As facas longas decaem sobre a pele porosa, ameaçando tatuar cicatrizes imprescritíveis. Arrumam a paz pública a um canto, enquanto os beligerantes se preparam para a orgia demencial. Em vez de adormecerem ao canto de um sonho, amadurecem o fogo, todavia estulto, que será o barómetro das intenções.
Os povoados enquistam-se, amedrontados com o espectro de invasões. É como se os tempos estivessem de volta à Idade Média e os óculos se afivelassem pela peste pútrida que colonizou as vontades. Ninguém quer embainhar as armas. Estão prontas a ser terçadas no desprezível amordaçar dos belos instintos. Parece que uma nuvem negra cobre o céu por inteiro, como se uma noite imorredoira se instalasse e fosse sinónimo do inverno sem previsão.
As facas são longas. Dispõem a memória em letargia.
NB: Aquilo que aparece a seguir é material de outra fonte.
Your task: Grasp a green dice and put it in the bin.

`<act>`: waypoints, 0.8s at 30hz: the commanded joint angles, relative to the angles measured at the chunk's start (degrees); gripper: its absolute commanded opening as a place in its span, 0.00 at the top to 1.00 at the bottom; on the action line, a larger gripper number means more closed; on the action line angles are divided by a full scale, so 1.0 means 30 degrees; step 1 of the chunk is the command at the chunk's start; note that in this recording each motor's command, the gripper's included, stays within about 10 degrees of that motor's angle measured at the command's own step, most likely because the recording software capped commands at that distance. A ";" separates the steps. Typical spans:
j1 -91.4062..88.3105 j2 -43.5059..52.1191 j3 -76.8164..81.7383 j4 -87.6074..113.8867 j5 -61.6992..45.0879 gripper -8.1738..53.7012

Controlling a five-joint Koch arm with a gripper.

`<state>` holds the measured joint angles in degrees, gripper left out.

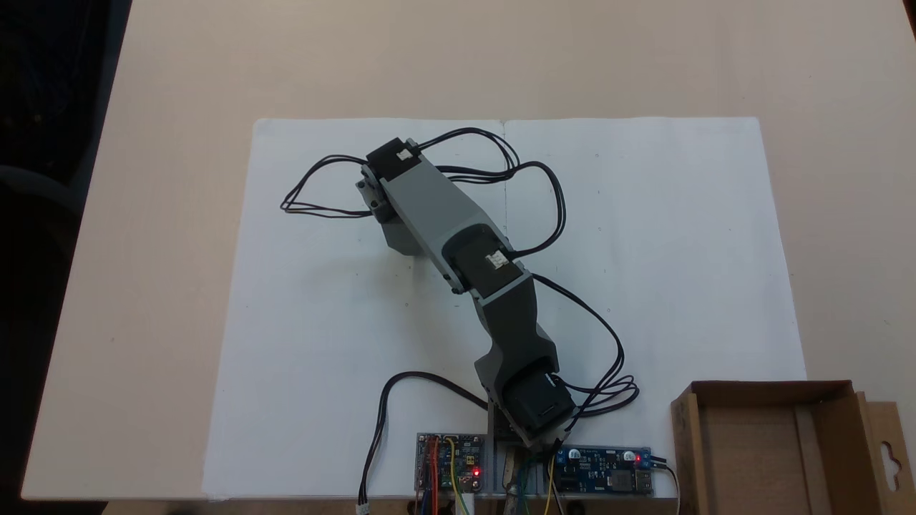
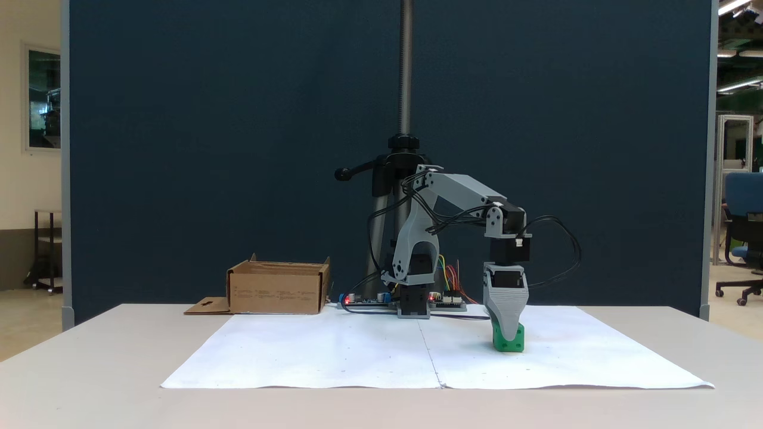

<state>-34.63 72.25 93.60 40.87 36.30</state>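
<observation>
In the side-on fixed view we see the arm reaching out over the white paper sheet (image 2: pixel 441 351), its forearm sloping down to a wrist from which the end effector (image 2: pixel 506 333) points straight down. The grey finger tapers to a tip that overlaps the green dice (image 2: pixel 511 342), which sits on the paper right of the sheet's centre fold in this view. The finger covers the upper left part of the cube — we cannot tell from here whether the jaws stand apart or are pressed on the dice, since only one grey finger shows and the other lies behind it. The dice's lower edge appears to meet the paper, though the angle is too flat to be sure.

In the fixed view from above, the arm (image 1: pixel 458 250) stretches diagonally from its base at the bottom edge toward the upper left of the paper, black cables looping on either side.

The bin (image 1: pixel 773 443) — a brown cardboard box with low walls — stands at the lower right corner in the view from above, just off the paper, its side flap with the keyhole cutout (image 1: pixel 889 452) lying flat to the right. In the side-on view it sits on the table (image 2: pixel 89 357) at the left, well apart from the dice. Two circuit boards (image 1: pixel 451 468) with red lights flank the arm's base.
</observation>
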 commanded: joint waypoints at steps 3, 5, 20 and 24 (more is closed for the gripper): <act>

As pessoas parecem esquecidas de quem são – ou pode ser exatamente o oposto, regressam à natureza corrompida, contrariando os que saltam de nenúfar em nenúfar contando as proezas da espécie em versos idílicos. Alguns, exilados no estado de beligerância, contradizem as puídas teias em que se concebe a autofagia da espécie: de que serve a construção se ela termina em destruição?
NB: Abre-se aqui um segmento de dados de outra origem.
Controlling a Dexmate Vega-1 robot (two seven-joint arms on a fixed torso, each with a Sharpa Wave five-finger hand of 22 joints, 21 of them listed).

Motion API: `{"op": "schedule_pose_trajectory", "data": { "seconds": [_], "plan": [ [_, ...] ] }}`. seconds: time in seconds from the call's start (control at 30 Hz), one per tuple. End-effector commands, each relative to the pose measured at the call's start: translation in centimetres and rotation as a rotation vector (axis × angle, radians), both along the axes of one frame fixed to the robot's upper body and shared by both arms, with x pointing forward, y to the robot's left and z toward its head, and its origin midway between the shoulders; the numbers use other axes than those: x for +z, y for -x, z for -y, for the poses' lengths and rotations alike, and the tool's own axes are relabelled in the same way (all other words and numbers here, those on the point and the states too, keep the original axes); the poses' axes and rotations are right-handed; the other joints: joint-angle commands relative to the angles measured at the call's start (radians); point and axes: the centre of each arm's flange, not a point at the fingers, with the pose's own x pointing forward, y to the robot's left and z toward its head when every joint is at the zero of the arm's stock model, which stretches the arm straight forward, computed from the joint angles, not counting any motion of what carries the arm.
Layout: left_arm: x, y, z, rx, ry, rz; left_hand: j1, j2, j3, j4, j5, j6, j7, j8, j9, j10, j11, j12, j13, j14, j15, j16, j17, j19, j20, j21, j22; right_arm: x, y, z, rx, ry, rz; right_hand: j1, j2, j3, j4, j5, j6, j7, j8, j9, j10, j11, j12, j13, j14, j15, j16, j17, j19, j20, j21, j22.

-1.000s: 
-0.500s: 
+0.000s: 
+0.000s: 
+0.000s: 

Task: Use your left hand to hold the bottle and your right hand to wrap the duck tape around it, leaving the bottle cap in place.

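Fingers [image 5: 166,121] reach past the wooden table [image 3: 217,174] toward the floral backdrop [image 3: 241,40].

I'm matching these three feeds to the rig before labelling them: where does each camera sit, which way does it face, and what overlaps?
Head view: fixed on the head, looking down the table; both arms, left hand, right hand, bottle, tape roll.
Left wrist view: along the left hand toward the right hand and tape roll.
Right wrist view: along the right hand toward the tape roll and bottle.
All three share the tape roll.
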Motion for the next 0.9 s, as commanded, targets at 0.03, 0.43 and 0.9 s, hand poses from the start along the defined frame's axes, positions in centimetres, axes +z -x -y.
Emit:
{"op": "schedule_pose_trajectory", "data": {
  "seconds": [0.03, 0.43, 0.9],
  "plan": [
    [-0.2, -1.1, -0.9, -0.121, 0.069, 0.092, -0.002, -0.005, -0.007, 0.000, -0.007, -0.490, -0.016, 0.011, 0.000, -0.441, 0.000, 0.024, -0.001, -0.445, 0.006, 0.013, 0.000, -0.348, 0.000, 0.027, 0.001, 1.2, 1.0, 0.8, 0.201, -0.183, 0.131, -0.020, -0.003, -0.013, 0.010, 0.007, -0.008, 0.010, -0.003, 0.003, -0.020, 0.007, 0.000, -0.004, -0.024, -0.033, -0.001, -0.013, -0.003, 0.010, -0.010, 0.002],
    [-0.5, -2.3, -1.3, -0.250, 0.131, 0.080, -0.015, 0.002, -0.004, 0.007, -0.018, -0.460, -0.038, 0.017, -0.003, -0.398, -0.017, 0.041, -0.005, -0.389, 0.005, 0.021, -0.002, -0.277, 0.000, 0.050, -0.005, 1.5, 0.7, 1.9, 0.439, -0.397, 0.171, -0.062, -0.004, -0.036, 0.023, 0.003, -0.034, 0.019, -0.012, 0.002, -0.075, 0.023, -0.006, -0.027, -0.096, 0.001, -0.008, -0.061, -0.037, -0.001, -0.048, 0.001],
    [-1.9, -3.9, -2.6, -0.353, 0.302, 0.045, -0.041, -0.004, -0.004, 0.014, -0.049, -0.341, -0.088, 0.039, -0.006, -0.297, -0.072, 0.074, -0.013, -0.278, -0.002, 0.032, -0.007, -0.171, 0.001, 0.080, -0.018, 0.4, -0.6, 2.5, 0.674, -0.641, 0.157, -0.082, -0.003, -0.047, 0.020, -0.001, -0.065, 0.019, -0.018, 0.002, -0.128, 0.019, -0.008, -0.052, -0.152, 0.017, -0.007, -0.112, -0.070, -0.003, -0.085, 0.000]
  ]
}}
As facas são fundas feridas que se aprestam a ter inventário para memória futura. Sem modos, nem punhos de renda, que a boçalidade se entretece na boca cheia de arestas dos pretendentes à beligerância. Candidatam-se ao papel de açougueiros, passeando as suas facas ensanguentadas, ufanamente hunos. E berram, para que todos ouçam e invistam no medo, que o sangue que verte das facas são lágrimas que não chegaram a ser.
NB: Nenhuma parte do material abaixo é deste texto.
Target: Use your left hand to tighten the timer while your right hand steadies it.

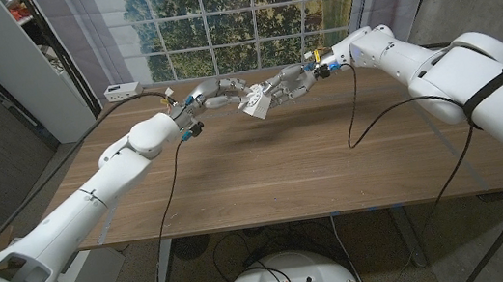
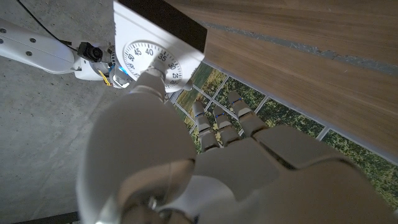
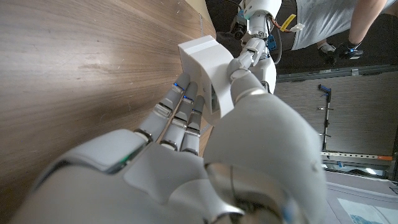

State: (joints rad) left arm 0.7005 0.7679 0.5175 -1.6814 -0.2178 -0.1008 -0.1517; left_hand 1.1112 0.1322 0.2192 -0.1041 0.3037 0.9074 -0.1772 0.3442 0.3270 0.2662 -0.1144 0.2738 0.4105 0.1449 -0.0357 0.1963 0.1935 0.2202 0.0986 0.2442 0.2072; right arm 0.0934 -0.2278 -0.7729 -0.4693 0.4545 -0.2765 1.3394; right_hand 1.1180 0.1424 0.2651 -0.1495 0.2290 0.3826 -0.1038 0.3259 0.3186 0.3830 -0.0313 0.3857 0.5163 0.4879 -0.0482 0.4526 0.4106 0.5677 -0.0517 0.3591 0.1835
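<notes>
**A:** How do your arms sit?

**B:** In the head view both of your arms reach from the bottom corners toward 12 o'clock and meet over the far middle of the bench (image 1: 266, 173). Your left hand (image 1: 216, 95) comes in from 9 o'clock and your right hand (image 1: 290, 81) from 3 o'clock, the two fingertip to fingertip with the timer (image 1: 256, 105) between them, lifted clear of the wood.

**A:** What does each hand do?

**B:** Your right hand grasps the timer: in the right wrist view its fingers (image 3: 180, 109) lie along one side of the white body (image 3: 202, 62) and the thumb presses the other side. Your left hand's thumb tip rests on the knob at the middle of the dial (image 2: 151, 62) in the left wrist view; the other fingers (image 2: 217, 121) stretch out beside it, apart from the timer. Whether that hand truly pinches the knob, I cannot tell.

**A:** Count the things for me.

**B:** One timer, two hands. One small white box (image 1: 121, 90) lies near the bench's far edge at about 10 o'clock, well apart from the hands. A person (image 3: 329, 22) stands beyond the bench in the right wrist view.

**A:** Room to move?

**B:** The timer hangs near the far edge. Bare wood runs from it toward 6 o'clock, crossed only by the arms' black cables (image 1: 356, 108).
</notes>
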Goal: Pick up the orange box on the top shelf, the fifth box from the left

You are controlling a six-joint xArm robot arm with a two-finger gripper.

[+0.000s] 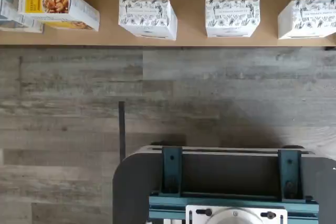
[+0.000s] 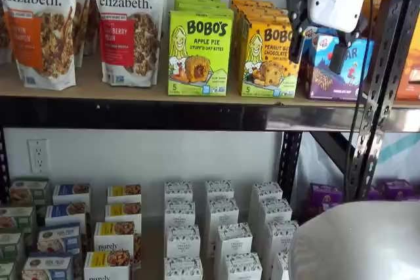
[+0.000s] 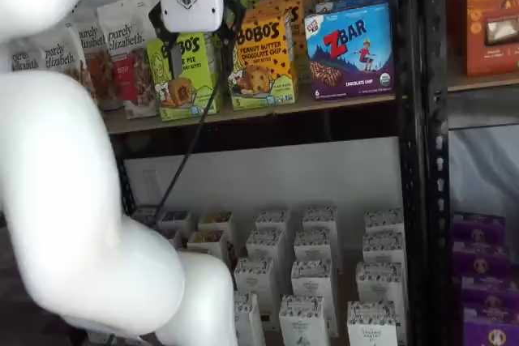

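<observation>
Gripper (image 3: 199, 50) hanging released before the top shelf (image 2: 164, 115), fingers spread, orange box (image 3: 264, 62) standing free, seemingly untouched, partly hidden.

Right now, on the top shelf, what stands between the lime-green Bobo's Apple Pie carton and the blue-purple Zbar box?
The yellow-orange Bobo's Peanut Butter Chocolate Chip carton stands between the lime-green carton and the Zbar box, in both shelf views.

Gripper (image 3: 199, 50) hangs high off the bulky white arm (image 3: 73, 200), black fingers (image 3: 173, 58) pointing down, jaws spread wide, nothing between them.
</observation>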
Na sala de espera, à espera da espera que se congemina em tempo fortuito, os guerreiros passam em revista os tempos em que as cerejeiras floriram. A fadiga da bonança exaspera-os. Estão sedentos de sangue. Cansados de lágrimas, o vazadouro da indulgência que extingue a fibra guerreira dos Homens – como se apenas houvesse Homens diligentes, Homens arquitetos do mundo, se os Homens se levantarem contra outros Homens.
As facas são a funda cicatriz que deixa a mnemónica da beligerância. Uma mnemónica, todavia, depreciada.